TASK DIRECTIONS: Pull out every line with the word "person" from the entries below.

DATASET EXTRACT:
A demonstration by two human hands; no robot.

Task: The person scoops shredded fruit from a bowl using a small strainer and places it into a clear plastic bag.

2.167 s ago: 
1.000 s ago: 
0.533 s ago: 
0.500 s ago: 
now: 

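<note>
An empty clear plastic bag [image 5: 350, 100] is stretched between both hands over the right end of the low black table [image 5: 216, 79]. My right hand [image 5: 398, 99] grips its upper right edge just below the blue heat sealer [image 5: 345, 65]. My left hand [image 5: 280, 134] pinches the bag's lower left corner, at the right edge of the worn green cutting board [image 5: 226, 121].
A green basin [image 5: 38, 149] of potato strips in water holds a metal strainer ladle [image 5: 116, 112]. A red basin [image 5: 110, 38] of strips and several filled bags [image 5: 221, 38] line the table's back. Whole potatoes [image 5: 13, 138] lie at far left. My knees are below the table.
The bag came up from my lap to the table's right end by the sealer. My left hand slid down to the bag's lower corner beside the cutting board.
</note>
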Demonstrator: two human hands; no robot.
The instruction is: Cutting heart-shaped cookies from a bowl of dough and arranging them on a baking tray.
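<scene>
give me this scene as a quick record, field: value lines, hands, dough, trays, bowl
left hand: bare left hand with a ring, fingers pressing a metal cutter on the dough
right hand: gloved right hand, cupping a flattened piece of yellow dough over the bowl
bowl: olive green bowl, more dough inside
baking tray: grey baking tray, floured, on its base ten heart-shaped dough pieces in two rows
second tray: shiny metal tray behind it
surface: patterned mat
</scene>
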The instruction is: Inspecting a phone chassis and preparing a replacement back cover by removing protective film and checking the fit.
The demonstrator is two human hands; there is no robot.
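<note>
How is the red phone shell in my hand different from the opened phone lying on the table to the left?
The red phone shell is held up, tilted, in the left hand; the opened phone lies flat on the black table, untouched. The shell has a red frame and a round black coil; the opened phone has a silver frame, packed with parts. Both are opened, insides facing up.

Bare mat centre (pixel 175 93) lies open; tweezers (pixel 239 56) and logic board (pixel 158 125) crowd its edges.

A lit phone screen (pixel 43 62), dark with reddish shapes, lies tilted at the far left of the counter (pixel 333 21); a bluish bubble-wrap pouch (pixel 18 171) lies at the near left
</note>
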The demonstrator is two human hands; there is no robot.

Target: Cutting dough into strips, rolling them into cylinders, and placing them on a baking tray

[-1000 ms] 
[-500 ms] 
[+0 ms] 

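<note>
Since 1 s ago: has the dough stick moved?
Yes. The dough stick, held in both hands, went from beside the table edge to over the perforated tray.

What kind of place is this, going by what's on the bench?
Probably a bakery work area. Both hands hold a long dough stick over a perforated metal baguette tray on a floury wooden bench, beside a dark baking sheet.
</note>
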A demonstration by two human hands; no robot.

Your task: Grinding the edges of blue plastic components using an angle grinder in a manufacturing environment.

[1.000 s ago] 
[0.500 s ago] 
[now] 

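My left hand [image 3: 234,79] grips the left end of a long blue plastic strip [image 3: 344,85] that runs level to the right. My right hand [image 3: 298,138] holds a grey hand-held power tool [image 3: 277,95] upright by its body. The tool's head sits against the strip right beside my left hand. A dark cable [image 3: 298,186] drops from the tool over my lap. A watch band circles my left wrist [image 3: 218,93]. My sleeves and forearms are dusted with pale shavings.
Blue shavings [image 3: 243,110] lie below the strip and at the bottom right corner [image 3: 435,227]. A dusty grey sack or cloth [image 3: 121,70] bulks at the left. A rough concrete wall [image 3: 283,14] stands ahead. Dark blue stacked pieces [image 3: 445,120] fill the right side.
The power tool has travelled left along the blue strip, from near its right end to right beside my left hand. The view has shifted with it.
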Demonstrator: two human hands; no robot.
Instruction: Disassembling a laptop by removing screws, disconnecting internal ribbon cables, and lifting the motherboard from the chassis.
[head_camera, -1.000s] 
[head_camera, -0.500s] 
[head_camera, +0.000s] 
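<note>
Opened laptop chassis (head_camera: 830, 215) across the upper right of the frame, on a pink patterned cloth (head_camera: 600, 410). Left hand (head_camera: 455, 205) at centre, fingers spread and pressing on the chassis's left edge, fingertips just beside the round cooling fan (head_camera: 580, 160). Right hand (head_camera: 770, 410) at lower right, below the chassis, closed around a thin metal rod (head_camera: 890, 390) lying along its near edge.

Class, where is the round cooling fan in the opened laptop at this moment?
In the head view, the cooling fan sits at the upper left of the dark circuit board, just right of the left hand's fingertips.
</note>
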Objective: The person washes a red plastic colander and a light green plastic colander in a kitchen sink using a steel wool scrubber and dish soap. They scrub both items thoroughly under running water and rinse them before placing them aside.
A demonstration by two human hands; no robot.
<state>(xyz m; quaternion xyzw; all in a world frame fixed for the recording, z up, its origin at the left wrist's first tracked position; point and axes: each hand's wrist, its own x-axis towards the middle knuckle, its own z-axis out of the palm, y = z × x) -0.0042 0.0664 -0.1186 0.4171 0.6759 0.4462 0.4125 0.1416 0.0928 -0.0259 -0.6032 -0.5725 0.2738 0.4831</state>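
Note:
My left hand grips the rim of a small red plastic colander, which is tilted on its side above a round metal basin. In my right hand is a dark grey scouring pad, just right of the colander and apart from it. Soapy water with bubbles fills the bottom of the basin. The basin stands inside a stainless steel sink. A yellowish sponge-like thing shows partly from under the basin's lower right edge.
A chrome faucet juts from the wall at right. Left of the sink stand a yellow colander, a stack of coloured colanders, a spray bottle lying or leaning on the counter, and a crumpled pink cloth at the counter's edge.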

ANSWER SPACE:
Task: The person scoops shredded fruit from a bowl using a small strainer and places it into a clear plastic bag.
Objective: The person washes a red plastic colander and a light green plastic colander in a kitchen sink using a steel wool scrubber and dish soap. They scrub both items thoroughly under running water and rinse them before placing them aside.

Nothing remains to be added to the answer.